Holmes, the eldest of eight children, grew up in a working class family in Sligo, in the northwest of Ireland, where as a teenager he hauled cargo on the docks of the port.

500-Calorie Diet

He graduated from Trinity College in Dublin with an economics degree. The father of three has shed 19 kilograms (42 pounds) since January through a diet that included eating 500 calories daily for seven weeks, cutting out alcohol and exercising at his home gym.

Holmes’s entry into revising tax systems started small. In 1984, he became the tax inspector of Kiribati, a 33-island archipelago in the Pacific Ocean inhabited by 100,000 people, after answering a newspaper job advertisement for the position. From 2002 until 2010, he was an adviser to the Rwandan Revenue Authority, where his measures helped earn the country the title of best business reformer in 2010 by the World Bank. He went to Burundi after responding to an advertisement by TradeMark East Africa, a non-profit group that promotes regional integration.

"Kieran brings international best practices, having worked all over the world,” said Frank Matsaert, chief executive officer of TradeMark, which pays his salary. "His experience in Rwanda has put him in good stead to understand the challenges of a landlocked country.”

Unsanctioned Killings

Burundi, about the size of Maryland with 8 million people, has been rebuilding its economy since the 2008 end of a 15-year civil war that cost at least 300,000 lives. Its biggest foreign- exchange earner is coffee and nine out of every 10 residents are subsistence farmers. Activist groups including Human Rights Watch say the country’s transition to peace has been slowed by unsanctioned killings by the military and police.

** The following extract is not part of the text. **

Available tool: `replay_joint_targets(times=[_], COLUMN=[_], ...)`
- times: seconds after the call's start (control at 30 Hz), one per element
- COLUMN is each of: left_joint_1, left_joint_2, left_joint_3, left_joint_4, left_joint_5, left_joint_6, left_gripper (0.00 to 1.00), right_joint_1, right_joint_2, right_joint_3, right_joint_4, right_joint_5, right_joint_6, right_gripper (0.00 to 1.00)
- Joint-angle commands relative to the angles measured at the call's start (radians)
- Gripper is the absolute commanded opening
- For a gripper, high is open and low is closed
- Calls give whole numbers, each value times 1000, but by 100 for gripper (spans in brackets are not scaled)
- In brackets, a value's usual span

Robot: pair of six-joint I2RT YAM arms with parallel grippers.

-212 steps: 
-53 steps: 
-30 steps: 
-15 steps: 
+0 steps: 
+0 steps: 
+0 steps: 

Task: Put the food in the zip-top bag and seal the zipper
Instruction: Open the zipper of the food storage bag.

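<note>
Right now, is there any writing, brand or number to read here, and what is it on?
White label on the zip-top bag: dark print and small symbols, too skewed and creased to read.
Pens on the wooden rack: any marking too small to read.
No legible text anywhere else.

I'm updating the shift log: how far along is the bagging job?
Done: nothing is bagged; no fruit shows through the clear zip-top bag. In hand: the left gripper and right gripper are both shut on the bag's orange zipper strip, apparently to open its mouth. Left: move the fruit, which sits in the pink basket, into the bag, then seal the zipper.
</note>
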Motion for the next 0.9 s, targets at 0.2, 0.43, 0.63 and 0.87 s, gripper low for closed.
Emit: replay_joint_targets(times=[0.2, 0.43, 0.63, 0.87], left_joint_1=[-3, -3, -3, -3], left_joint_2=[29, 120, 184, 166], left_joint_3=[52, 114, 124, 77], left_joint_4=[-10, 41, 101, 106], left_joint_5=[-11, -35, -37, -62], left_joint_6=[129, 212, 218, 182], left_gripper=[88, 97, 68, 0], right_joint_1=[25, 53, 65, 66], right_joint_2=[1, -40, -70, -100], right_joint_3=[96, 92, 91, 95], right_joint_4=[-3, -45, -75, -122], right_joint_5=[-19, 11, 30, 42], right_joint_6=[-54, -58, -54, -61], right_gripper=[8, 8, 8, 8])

In 2010, the country’s revenue services were ranked as the most corrupt institution in East Africa, according to an annual bribery index compiled by Transparency International, the Berlin-based anti-graft watchdog. Accounting at the tax authority was done in handwritten ledgers and two-thirds of the 6,000 accounts registered in a database were defunct.

"It was like something you would have seen 50 years ago in developed countries,” said Gilles Brault, a technical adviser to the tax office.

Smugglers’ Kickbacks

Even with corruption reduced, taxpayers can find ways to beat the system. Popular methods include companies and workers arranging to pay taxes at below the official rates by bribing assessors, while smugglers give a kickback to slip their goods across borders undeclared or at reduced volumes and values.

"Many businesspeople have been against the reforms, smugglers of course who have been accumulating illicit wealth and some politicians,” Leonidas Havyarimana, coordinator of Burundi’s national anti-graft strategy, said in an interview. "But the honest ones have eventually supported them and for that, we’re benefiting. Things are definitely changing.”

Holmes’s task is encumbered by politicians who’ve tried to persuade him to reverse decisions to shut bank accounts, he said. While Holmes has never been threatened personally, a worker at his office was confronted by a gunman outside her gate, he said.

"One of the drivers for corruption reported to me from my staff is people asking to give money to political candidates,” Holmes said, as he fiddled with silver bulldog cuff links he bought in South Africa because they symbolize strength. "They want to corrupt some of my staff so a bribe can be facilitated at the agency and then passed on to a political party.”

Higher Rank

Burundi’s tax services have risen 10 places in two years and now rank 11th-worst out of 51 East African institutions, according to the 2012 Transparency International index.

Tax revenue is projected to climb to 545 billion Burundi francs ($364 million) this year, from 300 billion francs in 2009. The tax office plans to double collections again, to 1.2 trillion francs by 2017.

Holmes said he’s also building trust with the country’s 300 biggest taxpayers, which provide 80 percent of state income, including Brarudi SA, the country’s main brewer majority owned by Heineken NV (HEIA), and U-com, the largest mobile-phone operator. And he has no plans to retire.

"I enjoy my work and so long as I remain healthy enough, I shall continue working,” said Holmes, who said that in 1992 he was kidnapped during a visit to Lesotho, though the incident was criminal and not job-related. "Bad stuff happens and retirement is no protection against that.”